Je refusais catégoriquement cette proposition. J’avais expliqué au wali ce que j’ai appelé « le secret de ma présence parmi la délégation de mes parents » : je n’arrivais pas à supporter le climat de confrontation entre nos deux communautés. Je lui avais dit que la division de l’école consacrait la division de deux collectivités qui avaient toujours vécu en harmonie, alors qu’en réalité le problème ne dépassait pas la mutation d’un enseignant. Pour illustrer l’attachement de notre communauté à son école, je lui avais cité un récit célèbre: un cadi buta sur le problème de deux femmes qui se disputaient la parenté d’un enfant. Les deux femmes refusèrent plusieurs propositions avancées par le cadi. Pour les départager, celui-ci leur proposa de partager l’enfant en deux morceaux égaux. Chacune d’elle devrait se suffire de sa part. L’une d’elle accepta immédiatement la solution de partage ; l’autre, qui semblait être la vraie maman de l’enfant, s’y opposa catégoriquement. Elle proposa même de céder l’enfant en entier à l’autre pour éviter de lui nuire.
Une proposition de déblocage
Ma remarque bloqua en réalité le débat. J’en avais profité pour présenter une nouvelle proposition de compromis. Je dis que j’accepterai la proposition du wali, la solution de partage provisoire de l’école, à condition que l’administration déplace quelqu’un sur le lieu. Cet émissaire officiel devra réunir les deux collectivités dans un meeting de réconciliation. Pour l’occasion, il leur expliquera que la solution de partage sera une simple solution purement technique qui ne dépassera pas l’année scolaire en cours. Elhadrami m’interrompit aussitôt: il dit qu’il fait sienne ma proposition.

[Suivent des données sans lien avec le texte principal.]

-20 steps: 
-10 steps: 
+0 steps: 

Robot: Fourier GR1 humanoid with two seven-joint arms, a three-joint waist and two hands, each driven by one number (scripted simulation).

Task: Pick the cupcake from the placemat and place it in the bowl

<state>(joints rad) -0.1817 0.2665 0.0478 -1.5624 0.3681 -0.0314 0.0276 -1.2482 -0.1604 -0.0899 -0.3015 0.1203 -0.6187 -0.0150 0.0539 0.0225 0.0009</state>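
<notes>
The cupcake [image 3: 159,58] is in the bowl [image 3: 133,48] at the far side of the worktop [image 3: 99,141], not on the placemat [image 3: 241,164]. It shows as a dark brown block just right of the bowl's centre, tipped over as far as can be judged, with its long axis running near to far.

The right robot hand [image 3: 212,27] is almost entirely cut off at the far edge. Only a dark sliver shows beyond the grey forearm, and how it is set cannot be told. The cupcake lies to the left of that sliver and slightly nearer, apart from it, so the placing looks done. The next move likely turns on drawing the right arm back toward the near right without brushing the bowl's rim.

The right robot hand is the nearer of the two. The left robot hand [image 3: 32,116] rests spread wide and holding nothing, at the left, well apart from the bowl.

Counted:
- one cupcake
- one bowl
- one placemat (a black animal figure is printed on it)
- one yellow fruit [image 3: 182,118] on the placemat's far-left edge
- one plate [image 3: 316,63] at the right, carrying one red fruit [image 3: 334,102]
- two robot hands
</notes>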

Il arrêta net la réunion. Il ordonna à ses collaborateurs de se préparer immédiatement pour « un embarquement immédiat » (un film célèbre) à Teichtayatt.
Oui: tous les chemins mènent à Teichtayatt
A peine une demi-heure après, une importante délégation, à sa tête le wali du Trarza, Elhadrami Ould Momme, prit le chemin qui mènera à notre « Rome »: Teichtayatt.

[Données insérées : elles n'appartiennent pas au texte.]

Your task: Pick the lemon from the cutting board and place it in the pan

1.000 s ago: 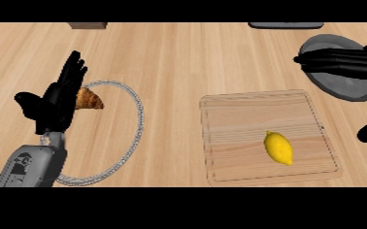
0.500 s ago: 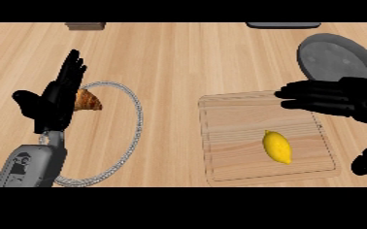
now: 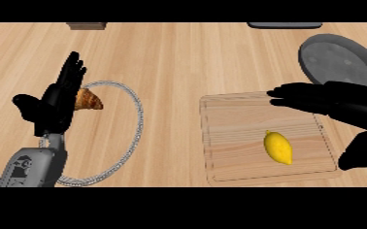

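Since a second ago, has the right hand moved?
Yes. The right hand moved from over the pan leftward to the far edge of the cutting board.

We find the pale rectangular wooden cutting board (image 3: 237, 126) on the counter's right half, near the front edge; the small yellow oval lemon (image 3: 278, 147) lies on it, toward its right front part; the round dark grey metal pan (image 3: 333, 58) sits behind the board, at the right edge, apart from it; the black right hand (image 3: 333, 102) spreads over the board's far right corner, between lemon and pan, touching neither. On the left half lies the round plate with a silvery beaded rim (image 3: 137, 121); the brown crescent croissant (image 3: 89, 100) rests in its far part; the black left hand (image 3: 54, 104) stands open over the plate's left side. At the far edge sit a small brown wooden block (image 3: 87, 26) on the left and a flat dark slab (image 3: 284, 25) on the right.
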Available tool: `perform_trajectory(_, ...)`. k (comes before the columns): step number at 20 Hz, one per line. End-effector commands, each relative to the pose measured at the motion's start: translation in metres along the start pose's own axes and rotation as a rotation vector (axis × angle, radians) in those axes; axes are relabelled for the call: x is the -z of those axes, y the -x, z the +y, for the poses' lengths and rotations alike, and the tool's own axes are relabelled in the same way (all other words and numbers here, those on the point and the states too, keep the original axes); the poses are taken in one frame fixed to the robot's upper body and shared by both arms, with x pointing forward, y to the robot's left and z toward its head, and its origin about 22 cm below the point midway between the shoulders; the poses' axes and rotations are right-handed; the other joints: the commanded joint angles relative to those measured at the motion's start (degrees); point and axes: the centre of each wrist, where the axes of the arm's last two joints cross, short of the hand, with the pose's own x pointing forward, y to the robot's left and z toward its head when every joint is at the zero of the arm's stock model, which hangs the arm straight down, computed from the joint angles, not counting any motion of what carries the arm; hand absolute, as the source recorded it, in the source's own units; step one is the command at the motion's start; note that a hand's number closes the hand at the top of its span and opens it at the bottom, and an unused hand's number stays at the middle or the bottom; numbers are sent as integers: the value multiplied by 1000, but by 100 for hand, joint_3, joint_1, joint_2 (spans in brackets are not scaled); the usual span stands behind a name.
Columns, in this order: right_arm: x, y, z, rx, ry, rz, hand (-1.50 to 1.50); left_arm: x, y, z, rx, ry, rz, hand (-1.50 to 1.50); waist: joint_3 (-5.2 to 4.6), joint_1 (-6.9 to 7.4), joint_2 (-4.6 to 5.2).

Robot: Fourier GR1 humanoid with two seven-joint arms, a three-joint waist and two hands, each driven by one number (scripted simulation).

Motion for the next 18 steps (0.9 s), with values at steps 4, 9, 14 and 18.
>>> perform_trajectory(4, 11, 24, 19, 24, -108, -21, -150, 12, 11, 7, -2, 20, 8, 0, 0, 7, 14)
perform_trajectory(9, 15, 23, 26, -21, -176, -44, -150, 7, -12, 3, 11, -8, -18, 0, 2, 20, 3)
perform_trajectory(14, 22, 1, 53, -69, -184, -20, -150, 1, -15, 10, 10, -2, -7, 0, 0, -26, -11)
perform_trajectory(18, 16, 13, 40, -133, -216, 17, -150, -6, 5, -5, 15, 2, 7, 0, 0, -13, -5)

Arrivé sur le lieu ; le wali appliqua à la lettre les termes de ma proposition de compromis. Et si seulement tous les walis et administrateurs de la république s’inspiraient, même partiellement, de la bonne foi et de la sagesse d’un tel homme !
Après le succès, curieux aparté avec le wali
Avant de se séparer, Elhadrami me prit en aparté pour me chuchoter à l’oreiller cette proposition, plutôt curieuse mais qui ne manquait pas d’intelligence et de sagesse: « Cher ami, afin de mieux consolider la solidarité entre vos deux communautés, il faudra t’arranger pour faire le plus tôt possible la famille dans l’autre collectivité ». J’y ai pensé pourtant. Mon ami Keine le fera plus tard à ma place. Malheureusement la première fois ne va pas durer longtemps. La seconde oui.